Finché, un bel giorno, una delle mie figlie mi chiamò in cucina perché corressi a vedere qualcosa da dietro i vetri: c'era una grande novità sul nostro balcone!
La novità era una grigia colomba cicciona, che Corrado quella sera aveva portato a cena da noi.
Si era riaccompagnato!
Certo, la nuova compagna non aveva né la bellezza né la grazia di Lisa (e le mie figlie ci tennero subito a precisarlo!), ma in compenso era robusta ed avvezza alla libertà, di cui conosceva bene vantaggi e pericoli. Una buona compagnia, insomma, per un colombo bianco nato in cattività e, per definizione, un po' imbranato.
Col passar del tempo, le visite dei due a casa nostra divennero sempre più rare: segno che c'erano altri posti dove ripararsi, nutrirsi e rifocillarsi. Posti anche migliori, magari, o più interessanti.
Del resto l'uccellaio l'aveva detto: "... i due andranno e verranno insieme da casa vostra: un po' nel mondo e un po' a casa, un po' lanciati verso l'avventura e un po' tranquillizzati dalla vostra base sicura, fino a che non troveranno il loro posto nel mondo, impareranno a cavarsela in autonomia e forse... non torneranno più".
Forse era giunto il tempo del non ritorno, o forse no.
Fatto sta che fummo noi di famiglia a dover andare via di casa, a un certo punto: dovevamo traslocare.
Che ne sarebbe stato di Corrado, se fosse tornato a cercarci?
Quest'idea ci dette un po' da pensare mentre imballavamo i nostri bravi cartoni, anche se, in effetti, era da un bel po' di tempo che Corrado non si faceva vedere sul nostro balcone.
Forse avevamo semplicemente voglia di salutarlo e di saperlo felice, prima di andare via anche noi dalla base.
C'è chi dice che coltivare un desiderio con intensità ne favorisce la realizzazione, e in quel caso fu davvero così.
Uno degli ultimi giorni della nostra permanenza in quella città,  io e le mie figlie, passeggiando per strada, vedemmo uno stormo di colombi grigi atterrare tutti assieme in un piazzale davanti a noi. Ed in mezzo a tutta quella massa grigia spiccava il bianco di un unico colombo: precisamente un colombo bianco con una macchietta scura sull'ala destra.
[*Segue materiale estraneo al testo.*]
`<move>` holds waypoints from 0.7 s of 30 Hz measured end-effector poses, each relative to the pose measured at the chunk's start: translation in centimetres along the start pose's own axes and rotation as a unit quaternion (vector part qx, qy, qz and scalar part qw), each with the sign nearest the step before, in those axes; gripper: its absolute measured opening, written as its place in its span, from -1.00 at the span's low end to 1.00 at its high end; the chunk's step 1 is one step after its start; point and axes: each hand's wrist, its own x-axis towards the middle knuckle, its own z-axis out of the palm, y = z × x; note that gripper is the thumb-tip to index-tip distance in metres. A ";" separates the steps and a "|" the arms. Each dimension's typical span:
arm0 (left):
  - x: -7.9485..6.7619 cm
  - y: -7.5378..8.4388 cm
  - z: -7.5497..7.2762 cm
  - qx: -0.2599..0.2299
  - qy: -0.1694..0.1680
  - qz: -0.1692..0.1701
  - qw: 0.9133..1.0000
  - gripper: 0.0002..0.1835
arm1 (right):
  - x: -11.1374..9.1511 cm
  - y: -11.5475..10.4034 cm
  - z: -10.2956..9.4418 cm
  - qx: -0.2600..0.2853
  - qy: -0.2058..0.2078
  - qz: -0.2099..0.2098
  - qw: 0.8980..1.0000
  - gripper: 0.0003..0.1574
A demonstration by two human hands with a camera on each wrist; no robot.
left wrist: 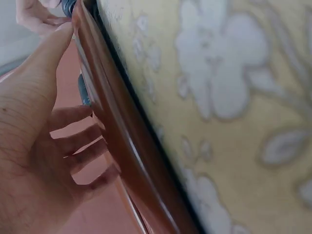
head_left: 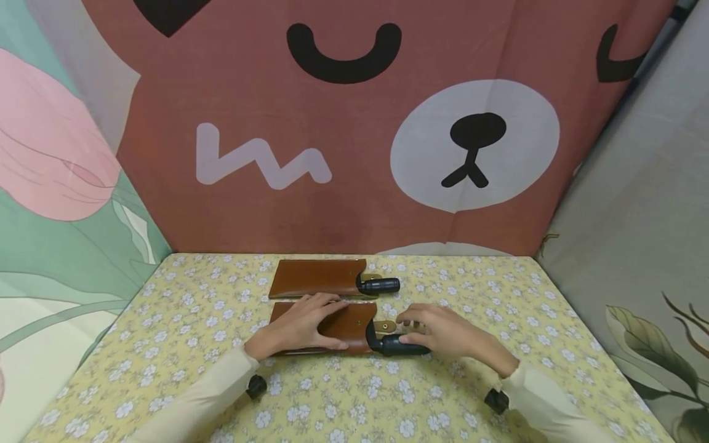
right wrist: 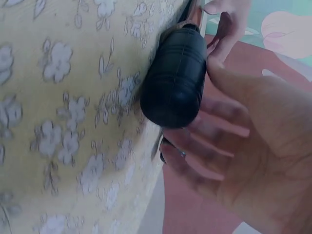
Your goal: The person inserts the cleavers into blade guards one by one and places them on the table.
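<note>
A brown leather sheath (head_left: 354, 329) lies flat on the flowered cloth, a ridged black handle (head_left: 401, 346) sticking out of its right end. My left hand (head_left: 304, 323) rests on this sheath with fingers spread, the thumb by its near edge. Around the handle's end hovers my right hand (head_left: 443, 332), its thumb at the handle's side and its fingers loosely bent. In the right wrist view the rounded handle (right wrist: 175, 80) shows beside the thumb, the fingers not closed round it. The left wrist view shows the left fingers on the leather (left wrist: 126, 131). Whatever the sheath covers is hidden.
Just behind lies a second brown sheath (head_left: 316, 277) with its own black handle (head_left: 382, 285). A tan snap strap (head_left: 386, 326) extends from the near sheath. A bear-print curtain (head_left: 354, 215) hangs along the table's back edge, with cloth walls at both sides.
</note>
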 end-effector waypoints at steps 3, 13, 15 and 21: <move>-0.1 -0.3 0.0 0.013 0.034 0.005 0.999 -0.12 | 0.0 0.0 -0.2 -0.028 0.047 0.008 0.998 -0.56; -0.6 -1.5 -0.6 0.065 0.195 0.044 0.978 -0.45 | 0.3 1.0 -0.1 -0.154 0.209 -0.006 0.966 -0.66; -0.8 -1.9 -0.8 0.064 0.207 0.032 0.976 -0.42 | 0.1 1.5 -0.2 -0.155 0.225 0.000 0.962 -0.62; -1.1 -3.2 -1.4 0.035 0.207 -0.018 0.978 -0.29 | -0.5 3.1 -0.3 -0.146 0.246 0.017 0.958 -0.47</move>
Corrado, ormai, non solo aveva legato con la sua nuova  compagna grigia, ma anche con un'intera comunità di colombi come lei.
E forse la macchietta scura che portava sull'ala sin dalla nascita era presagio proprio di questo possibile incontro (oltre che segno di un precedente amore tra un suo sconosciuto ascendente bianco e un suo  sconosciuto ascendente grigio).